On 5/5/22 16:08, Mark Dixon wrote:
On Thu, 5 May 2022, Ole Holm Nielsen wrote:
...
That is correct. Just do "scontrol reconfig" on the slurmctld server. If
all your slurmd's are truly running Configless[1], they will pick up the
new config and reconfigure without restarting.
Details are summarized in
https://wiki.fysik.dtu.dk/niflheim/Slurm_configuration#reconfiguration-of-slurm-conf.

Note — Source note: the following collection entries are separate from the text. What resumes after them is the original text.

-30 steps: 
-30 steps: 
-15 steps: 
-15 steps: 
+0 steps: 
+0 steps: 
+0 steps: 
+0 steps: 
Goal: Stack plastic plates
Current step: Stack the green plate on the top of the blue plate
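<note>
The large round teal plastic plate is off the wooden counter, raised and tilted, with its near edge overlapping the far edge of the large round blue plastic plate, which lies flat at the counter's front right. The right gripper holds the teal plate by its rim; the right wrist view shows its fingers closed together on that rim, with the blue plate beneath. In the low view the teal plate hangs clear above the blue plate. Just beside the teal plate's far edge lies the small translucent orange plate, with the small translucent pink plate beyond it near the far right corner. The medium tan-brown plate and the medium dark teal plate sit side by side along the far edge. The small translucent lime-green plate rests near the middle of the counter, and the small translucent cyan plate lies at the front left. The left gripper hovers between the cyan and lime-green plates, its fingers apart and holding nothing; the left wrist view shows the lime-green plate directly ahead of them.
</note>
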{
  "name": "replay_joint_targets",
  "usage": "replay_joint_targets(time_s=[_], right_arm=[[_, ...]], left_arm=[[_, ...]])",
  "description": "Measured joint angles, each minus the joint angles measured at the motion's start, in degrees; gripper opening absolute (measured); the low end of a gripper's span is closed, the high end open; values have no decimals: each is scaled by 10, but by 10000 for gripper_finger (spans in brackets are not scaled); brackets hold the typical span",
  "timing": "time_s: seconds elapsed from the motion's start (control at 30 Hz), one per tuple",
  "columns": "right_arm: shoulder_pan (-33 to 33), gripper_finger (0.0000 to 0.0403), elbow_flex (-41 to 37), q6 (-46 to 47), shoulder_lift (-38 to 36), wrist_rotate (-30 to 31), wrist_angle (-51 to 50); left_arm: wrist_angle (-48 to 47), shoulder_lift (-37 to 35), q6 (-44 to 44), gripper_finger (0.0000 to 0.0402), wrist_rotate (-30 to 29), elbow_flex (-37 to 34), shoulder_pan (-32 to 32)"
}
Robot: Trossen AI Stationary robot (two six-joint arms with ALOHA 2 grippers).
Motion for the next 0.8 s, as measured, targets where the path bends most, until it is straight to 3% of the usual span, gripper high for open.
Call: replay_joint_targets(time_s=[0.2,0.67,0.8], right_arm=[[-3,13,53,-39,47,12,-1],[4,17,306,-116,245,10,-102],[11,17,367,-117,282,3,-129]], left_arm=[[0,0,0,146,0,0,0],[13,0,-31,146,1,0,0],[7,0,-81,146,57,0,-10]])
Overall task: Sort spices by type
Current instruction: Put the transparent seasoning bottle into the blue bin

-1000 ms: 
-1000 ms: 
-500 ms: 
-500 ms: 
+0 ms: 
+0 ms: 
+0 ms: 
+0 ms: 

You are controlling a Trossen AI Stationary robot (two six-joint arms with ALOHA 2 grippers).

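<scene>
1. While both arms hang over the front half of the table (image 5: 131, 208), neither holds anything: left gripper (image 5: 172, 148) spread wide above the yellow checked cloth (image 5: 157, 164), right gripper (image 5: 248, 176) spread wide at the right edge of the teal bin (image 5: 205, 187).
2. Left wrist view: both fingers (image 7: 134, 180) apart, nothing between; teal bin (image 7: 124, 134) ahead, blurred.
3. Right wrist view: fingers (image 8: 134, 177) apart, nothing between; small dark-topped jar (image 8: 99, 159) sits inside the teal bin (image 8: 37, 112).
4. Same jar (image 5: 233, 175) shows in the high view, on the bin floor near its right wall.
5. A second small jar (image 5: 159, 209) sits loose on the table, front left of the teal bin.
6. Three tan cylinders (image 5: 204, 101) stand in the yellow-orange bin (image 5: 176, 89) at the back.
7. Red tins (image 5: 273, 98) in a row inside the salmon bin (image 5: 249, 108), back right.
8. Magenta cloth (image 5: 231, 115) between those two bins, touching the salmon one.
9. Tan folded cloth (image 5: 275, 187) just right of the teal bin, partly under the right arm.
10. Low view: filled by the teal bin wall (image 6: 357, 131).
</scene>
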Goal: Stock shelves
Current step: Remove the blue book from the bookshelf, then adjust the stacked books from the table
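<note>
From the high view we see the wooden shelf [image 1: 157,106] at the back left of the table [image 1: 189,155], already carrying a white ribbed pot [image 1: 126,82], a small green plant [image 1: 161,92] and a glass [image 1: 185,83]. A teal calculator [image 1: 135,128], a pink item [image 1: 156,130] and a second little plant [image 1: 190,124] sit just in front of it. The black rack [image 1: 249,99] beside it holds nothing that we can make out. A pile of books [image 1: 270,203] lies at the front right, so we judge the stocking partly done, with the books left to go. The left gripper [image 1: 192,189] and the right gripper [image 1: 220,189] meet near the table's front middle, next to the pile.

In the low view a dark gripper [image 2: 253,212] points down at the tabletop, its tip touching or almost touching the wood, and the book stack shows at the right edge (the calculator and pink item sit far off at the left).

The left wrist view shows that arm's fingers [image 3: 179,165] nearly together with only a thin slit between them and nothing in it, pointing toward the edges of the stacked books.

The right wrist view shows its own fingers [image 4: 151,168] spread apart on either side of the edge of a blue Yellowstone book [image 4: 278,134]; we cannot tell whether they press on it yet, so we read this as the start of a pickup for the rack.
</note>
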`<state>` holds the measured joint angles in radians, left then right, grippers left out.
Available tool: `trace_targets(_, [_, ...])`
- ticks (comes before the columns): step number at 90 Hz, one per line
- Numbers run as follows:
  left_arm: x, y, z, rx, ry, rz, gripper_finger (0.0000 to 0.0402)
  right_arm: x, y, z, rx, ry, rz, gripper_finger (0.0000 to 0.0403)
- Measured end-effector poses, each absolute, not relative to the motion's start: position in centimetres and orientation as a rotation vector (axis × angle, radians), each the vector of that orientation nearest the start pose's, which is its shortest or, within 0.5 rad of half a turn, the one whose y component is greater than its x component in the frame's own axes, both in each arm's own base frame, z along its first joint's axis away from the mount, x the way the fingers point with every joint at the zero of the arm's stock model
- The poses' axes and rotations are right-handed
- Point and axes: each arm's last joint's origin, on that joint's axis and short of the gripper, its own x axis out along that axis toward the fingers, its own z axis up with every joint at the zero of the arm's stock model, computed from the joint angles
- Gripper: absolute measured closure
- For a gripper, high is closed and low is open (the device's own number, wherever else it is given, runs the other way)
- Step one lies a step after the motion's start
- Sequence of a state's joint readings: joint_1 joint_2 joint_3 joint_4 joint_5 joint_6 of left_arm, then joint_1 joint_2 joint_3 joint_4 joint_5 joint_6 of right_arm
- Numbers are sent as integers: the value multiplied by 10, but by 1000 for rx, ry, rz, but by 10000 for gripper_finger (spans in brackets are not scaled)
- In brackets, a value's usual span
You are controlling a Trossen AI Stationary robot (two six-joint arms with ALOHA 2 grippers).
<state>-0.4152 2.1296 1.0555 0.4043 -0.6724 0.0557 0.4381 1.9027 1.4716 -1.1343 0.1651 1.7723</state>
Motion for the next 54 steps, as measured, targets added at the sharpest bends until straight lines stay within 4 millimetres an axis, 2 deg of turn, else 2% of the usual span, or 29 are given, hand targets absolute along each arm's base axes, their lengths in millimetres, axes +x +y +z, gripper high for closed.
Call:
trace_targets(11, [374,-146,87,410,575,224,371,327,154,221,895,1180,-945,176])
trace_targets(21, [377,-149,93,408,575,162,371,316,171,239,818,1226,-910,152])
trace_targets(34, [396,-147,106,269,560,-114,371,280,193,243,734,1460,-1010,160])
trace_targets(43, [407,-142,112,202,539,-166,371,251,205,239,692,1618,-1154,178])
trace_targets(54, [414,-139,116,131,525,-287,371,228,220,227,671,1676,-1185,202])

Beware that you can't add or remove nodes without restarting. Also,
changing certain slurm.conf parameters require restarting.
...
However...
Given that the normal recommendation for adding/removing nodes safely is to:
* stop slurmctld
* edit slurm.conf etc.
* restart the slurmd nodes to pick up new slurm.conf
* start slurmctld
I'm confused how this is supposed to be achieved in a configless setting,
as slurmctld isn't running to distribute the updated files to slurmd.
You're right, probably the correct order for Configless must be:
* stop slurmctld
* edit slurm.conf etc.
* start slurmctld
* restart the slurmd nodes to pick up new slurm.conf
See also slides 29-34 in
https://slurm.schedmd.com/SLUG21/Field_Notes_5.pdf from the Slurm
publications site https://slurm.schedmd.com/publications.html
Less-Safe, but usually okay, procedure:
1. Change configs
2. Restart slurmctld
3. Restart all slurmd processes really quickly
/Ole